Fairness, Recognition, and the Future of Early Childhood Teaching
Recent policy decisions made by Goodstart Early Learning, Australia’s largest early childhood provider indicating that Graduate Diploma and Postgraduate Diploma qualifications in Early Childhood Education will no longer be recognised for Early Childhood Teacher (ECT) status have caused significant concern within the sector. For many experienced educators like me, this shift represents not only a change in regulation, but a devaluation of professional practice, experience, and contribution. Hence, these developments are deeply disheartening.
I hold a Degree in Nursing, Bachelor of Arts in Psychology and completed my Postgraduate Diploma in Early Childhood Education, graduating in 2015. Since then, I have worked continuously as an Early Childhood Teacher across early learning settings. Throughout my career, I have met registration requirements, demonstrated professional competence, contributed to program leaderships and served as a mentor to provisionally registered teachers supporting them toward full registration. These responsibilities were entrusted to me based on evidence of practice, not merely the title of my qualification.
The rationale often cited for excluding postgraduate-qualified teachers is the perception that they lack sufficient practical skills or foundational early childhood knowledge. This assumption is overly generalised and does not reflect the realities of professional practice. Teacher capability varies widely across the profession, regardless of qualification pathway. I have observed teachers with four-year undergraduate degrees struggle to meet the demands of early childhood education, just as I have seen postgraduate-qualified teachers demonstrate high levels of competence, professionalism, and reflective practice.
The effectiveness of an Early Childhood Teacher is shaped by multiple factors, including individual disposition, commitment to professional learning, mentoring, centre leadership, and workplace culture. To attribute perceived shortcomings in practice to a single qualification pathway ignores these broader systemic and contextual influences. If concerns exist regarding teaching quality in early childhood education, they should be addressed through stronger professional support structures, accountability measures, and quality assurance processes rather than the exclusion of an entire group of qualified educators.
It is also important to note that this form of post-qualification reclassification is uncommon in other professions. In fields such as health, psychology, social work, or allied education roles, postgraduate qualifications are recognised as legitimate and often valued pathways into professional practice. The question then arises: why should early childhood education allow this to occur, particularly in a sector already experiencing workforce shortages, high turnover, and significant levels of professional burnout.
While it is acknowledged that some individuals may pursue Graduate Diploma qualifications primarily as a pathway to permanent residency, this should not be used to characterise or discredit all postgraduate-qualified teachers.
The actions or motivations of some individuals do not represent the intentions,professionalism, or capability of the whole group. Such generalisations undermine the principles of fairness and equity that the profession itself seeks to model. Early childhood education should be grounded in empowerment, professional respect, and recognition of diverse pathways into teaching. Policies that belittle or marginalise experienced educators’ risk further destabilising an already vulnerable sector. Recognition should be based on demonstrated competence, sustained professional practice, and commitment to children and families—not on assumptions tied to qualification labels.

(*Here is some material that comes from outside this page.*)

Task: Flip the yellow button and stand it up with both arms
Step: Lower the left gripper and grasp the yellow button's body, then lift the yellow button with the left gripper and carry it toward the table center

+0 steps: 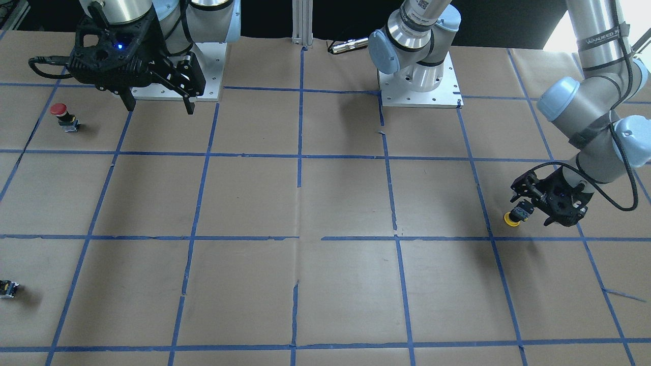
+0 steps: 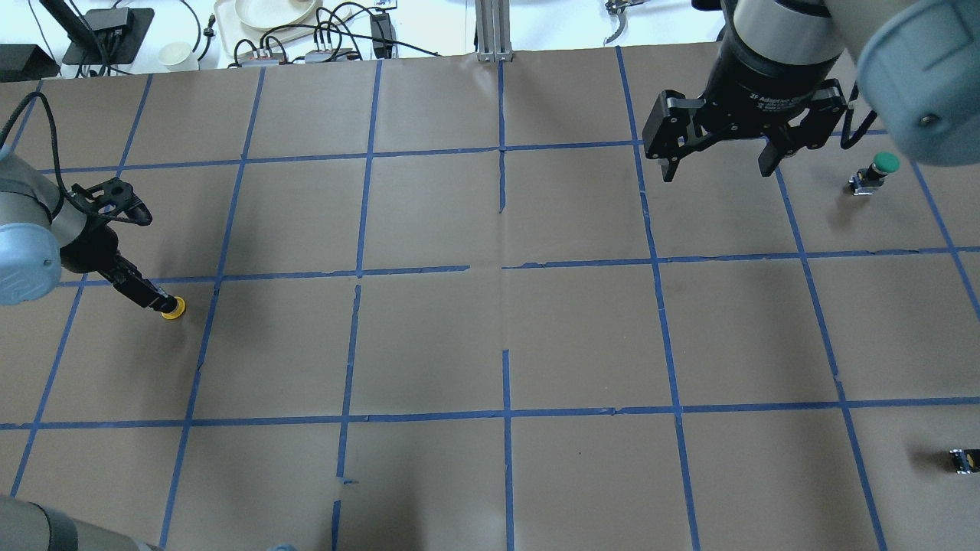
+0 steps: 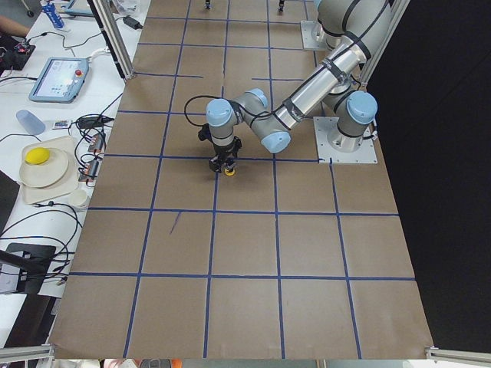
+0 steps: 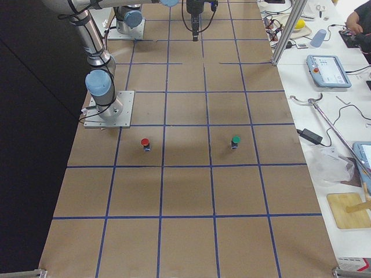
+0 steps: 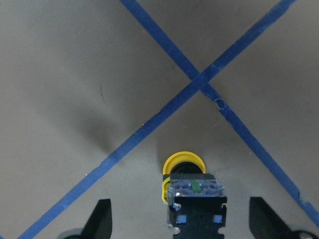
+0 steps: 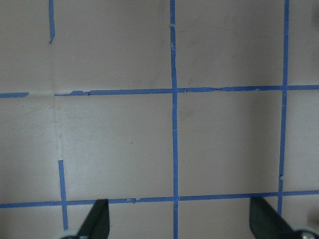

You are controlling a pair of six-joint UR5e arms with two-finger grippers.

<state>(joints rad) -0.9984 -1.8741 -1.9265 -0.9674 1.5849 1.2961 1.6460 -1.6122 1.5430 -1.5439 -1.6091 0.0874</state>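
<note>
The left gripper is seen spread wide, its two fingertips parted at the bottom corners of the wrist view, and nothing is clamped. Between them, bottom centre, the yellow button is found lying tilted, grey body toward the gripper, yellow cap pointed away toward a crossing of blue tape lines. No finger contact with it can be made out. In the front-facing view it sits at the right, mid-height, just above a horizontal tape line on the brown surface.

Over to the right gripper: it is held high at the upper right of the overhead view, opened wide and empty. A green button stands just to its right, a small dark switch piece at the lower right edge. A red button is spotted at the front view's upper left.
</note>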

Early childhood education is, at its core, a profession concerned with supporting children’s learning, development, and wellbeing. This work demands intellectual engagement, ethical commitment, and reflective professional practice. Policies that effectively marginalise experienced teachers based on qualification labels risk undermining both professional dignity and sector capacity.
Rather than narrowing the pathways through which competent teachers can be recognised, the sector should focus on strengthening professional supports, enhancing workplace conditions, and ensuring that regulatory frameworks reflect evidence of quality practice. Recognition of teachers should be grounded in demonstrated competence, ongoing professional growth, and commitment to children and families -not assumptions rooted in simplistic distinctions between qualification pathways.
As an experienced Early Childhood Teacher, I remain confident in the value of my training, my practice, and my contribution to the profession. A sector that seeks to thrive must recognise and support the educators who have already proven their capability within it.